Ne l’appelez plus jamais «gauche molle»

« Mon adversaire, c’est la finance, le pouvoir de l’argent qui s’est installé » déclarait Flamby François Hollande au meeting du Bourget pour mobiliser ses troupes et ravir la médiacratie de gôche. Ne l’appelez plus jamais «gauche molle» reprenait même Rue89 (rachetée entretemps par le très révolutionnaire Nouvel Obs‘, bien connu pour ses positions radicales et sa hardiesse).

Il suffit pourtant de lire les ingrédients de la sauce hollandaise pour comprendre assez rapidement que les financiers, tout comme les laquais qui les servent à l’année en se faisant leur courroie de transmission, ne seront pas trop bousculés si c’est le candidat socialiste qui arrive en tête au 1er tour des présidentielles. On ne se lasse pas de relire l’excellent graphique proposé par Mediapart qui détaillait l’entourage des candidats à la primaire.

On a beau chercher, foin de grands révolutionnaires aux côtés de François Hollande, mais plutôt quelques amis des grands patrons du CAC40 prompts à les rassurer qu’il y aura changement…dans la continuité. N’est ce d’ailleurs pas pour cette raison que la plupart des médiacrates grassement rémunérés feignent de s’émerveiller tout en ayant l’assurance qu’ils seront parmi les épargnés (et tant pis si la moitié de la profession ne dispose pas d’un CDI…).

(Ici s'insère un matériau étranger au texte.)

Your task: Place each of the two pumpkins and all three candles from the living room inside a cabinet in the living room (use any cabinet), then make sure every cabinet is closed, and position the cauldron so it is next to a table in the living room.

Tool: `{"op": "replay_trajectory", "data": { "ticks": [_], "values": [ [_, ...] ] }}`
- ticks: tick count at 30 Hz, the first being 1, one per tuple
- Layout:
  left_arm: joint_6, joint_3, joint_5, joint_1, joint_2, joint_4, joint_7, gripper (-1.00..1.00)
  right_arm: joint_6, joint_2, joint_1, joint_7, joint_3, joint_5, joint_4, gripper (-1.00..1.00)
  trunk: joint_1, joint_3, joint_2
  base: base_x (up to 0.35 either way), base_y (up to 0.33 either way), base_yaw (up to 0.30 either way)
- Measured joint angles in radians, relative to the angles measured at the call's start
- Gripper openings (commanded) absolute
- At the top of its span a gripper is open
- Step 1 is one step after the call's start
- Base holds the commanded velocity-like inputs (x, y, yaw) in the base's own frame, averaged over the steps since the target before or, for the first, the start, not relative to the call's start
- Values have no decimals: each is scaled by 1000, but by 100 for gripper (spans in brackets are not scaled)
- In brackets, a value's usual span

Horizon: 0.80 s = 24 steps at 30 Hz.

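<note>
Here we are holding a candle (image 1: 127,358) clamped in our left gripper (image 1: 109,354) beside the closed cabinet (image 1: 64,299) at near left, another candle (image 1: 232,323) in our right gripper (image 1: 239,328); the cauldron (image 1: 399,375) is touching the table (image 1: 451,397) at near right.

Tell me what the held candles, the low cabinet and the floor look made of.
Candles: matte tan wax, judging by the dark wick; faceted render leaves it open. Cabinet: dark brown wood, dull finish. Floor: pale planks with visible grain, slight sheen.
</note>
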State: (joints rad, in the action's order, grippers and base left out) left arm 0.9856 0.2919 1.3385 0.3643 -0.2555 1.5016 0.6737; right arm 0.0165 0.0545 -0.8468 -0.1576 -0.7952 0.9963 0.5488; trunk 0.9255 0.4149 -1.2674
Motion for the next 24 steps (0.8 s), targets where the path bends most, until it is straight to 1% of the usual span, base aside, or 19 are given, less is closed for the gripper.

Et pourtant, de (vrais) adversaires de la finance, il y en a (et pas en peau de lapin). Si vous voulez quelques exemples, il suffit d’aller lire la synthèse proposée par l’excellent Yéti qui résume en quelques points (parfois critiques) le programme du Front de Gauche, notamment s’agissant du partage des richesses ou de la nécessité de calmer les banques.

Vous pouvez aussi écouter – entre autres – Frédéric Lordon, intervenant dans une conférence d’ATTAC, qui explique comment l’Etat devrait s’y prendre avec le système bancaire :

 

Vous pouvez aussi (re)visionner l’excellent documentaire « Debtocracy » où vous apprendrez comment le président de l’Equateur a envoyé chier les banquiers en déclarant 70% de la dette publique inconstitutionnelle. Evidemment, ça n’a été évoqué nulle part (sauf au Front de Gauche), il ne s’agirait pas de donner de mauvaises idées au peuple, plutôt invité par la médiacratie au « courage » et au « nécessaire » serrage de ceinture (passez devant les pouilleux, on vous rejoindra plus tard, promis).

 

Puis signer la pétition (relayée nulle part par les laudateurs de la gôche dure qu’on ne doit plus appeler molle) réclamant un audit citoyen de la dette publique.

De quoi vous fournir quelques arguments, et faire le distinguo entre les adversaires de la finance qui disent ce qu’ils vont faire et feront ce qu’ils ont dit; et ceux qui feignent de prendre d’une main pour caresser servilement de l’autre.